Zina’s many awards include the young Musician’s Foundation Debut Award, the San Francisco Symphony Foundation Award, and a grant from the Martha Baird Rockefeller Fund for Music. A student of Ivan Galamian at The Curtis Institute of Music, she is the only violinist to have won both the Junior and Senior Auditions of the Philadelphia Orchestra. Zina recorded the score for the MGM movie The Fixer, composed for solo violin by Academy Award winner Maurice Jarre. Named one of the “Top Ten College Winners” by Glamour Magazine, Zina has been selected as an “Outstanding Young Artist” by Musical America.
Zina has performed at such summer festivals as Music from Bear Valley, Sewanee, and Newport, Rhode Island, where her artistry was described as “pure perfume.” Radio listeners are familiar with Zina’s appearances on National Public Radio’s “Performance Today,” WGBH’s “Morning Pro Musica” in Boston, and New York’s WQXR. Television viewers worldwide saw Zina on the PBS “Nova” program entitled “What is Music?,” where she performed the Sibelius Concerto on an experimental violin by Texas A&M professor Joseph Nagyvary.

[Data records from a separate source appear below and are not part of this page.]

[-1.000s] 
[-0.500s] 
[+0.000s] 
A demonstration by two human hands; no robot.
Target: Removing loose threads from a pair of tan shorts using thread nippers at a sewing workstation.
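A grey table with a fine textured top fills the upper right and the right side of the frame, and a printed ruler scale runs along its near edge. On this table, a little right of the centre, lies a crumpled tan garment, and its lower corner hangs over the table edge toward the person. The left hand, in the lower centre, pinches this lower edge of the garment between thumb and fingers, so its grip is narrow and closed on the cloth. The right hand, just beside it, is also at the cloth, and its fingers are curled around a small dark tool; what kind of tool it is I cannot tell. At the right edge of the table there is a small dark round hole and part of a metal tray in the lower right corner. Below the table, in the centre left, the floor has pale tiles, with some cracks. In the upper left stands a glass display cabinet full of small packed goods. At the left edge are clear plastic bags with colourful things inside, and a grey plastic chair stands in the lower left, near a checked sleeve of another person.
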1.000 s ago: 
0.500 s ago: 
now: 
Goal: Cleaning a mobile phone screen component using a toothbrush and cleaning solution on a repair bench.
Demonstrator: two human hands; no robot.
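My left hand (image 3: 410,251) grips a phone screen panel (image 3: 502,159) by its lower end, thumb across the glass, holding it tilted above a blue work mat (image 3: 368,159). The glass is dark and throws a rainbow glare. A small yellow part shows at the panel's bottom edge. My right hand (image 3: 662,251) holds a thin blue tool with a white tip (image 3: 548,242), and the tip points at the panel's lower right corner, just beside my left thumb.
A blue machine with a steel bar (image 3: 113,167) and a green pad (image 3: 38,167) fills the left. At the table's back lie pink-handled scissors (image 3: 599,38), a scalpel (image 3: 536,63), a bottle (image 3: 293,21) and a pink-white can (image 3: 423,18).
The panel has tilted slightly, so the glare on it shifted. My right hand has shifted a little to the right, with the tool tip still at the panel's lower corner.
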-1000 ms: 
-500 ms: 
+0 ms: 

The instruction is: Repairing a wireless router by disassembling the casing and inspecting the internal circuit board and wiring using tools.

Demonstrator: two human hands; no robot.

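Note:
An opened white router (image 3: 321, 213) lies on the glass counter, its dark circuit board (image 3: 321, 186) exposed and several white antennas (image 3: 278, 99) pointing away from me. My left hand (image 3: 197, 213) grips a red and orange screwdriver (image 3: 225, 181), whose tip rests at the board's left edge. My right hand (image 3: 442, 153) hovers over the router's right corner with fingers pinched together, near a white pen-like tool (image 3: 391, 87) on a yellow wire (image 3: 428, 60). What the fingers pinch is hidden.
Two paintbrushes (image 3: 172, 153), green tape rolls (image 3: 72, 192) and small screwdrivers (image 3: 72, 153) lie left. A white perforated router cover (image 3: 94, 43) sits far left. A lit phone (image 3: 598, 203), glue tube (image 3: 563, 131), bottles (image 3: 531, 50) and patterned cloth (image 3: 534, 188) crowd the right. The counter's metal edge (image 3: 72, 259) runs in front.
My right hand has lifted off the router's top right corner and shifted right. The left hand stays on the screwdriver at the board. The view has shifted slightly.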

Zina’s debut recordings were “The Lark Ascending” and “Bach/Vivaldi,” as soloist with the Israel Philharmonic. Her CDs—”Here’s One,” a collection of American music, and “King David’s Lyre,” a set of works by Jewish composers—were selected as Critics Choices for 1997 by the American Record Guide.
Reviewers on four continents have been excited with Zina’s “communicated sincerity and sensitivity – call it charisma” (San Diego Union) and her “complete mastery of the violin” (London Daily Telegraph).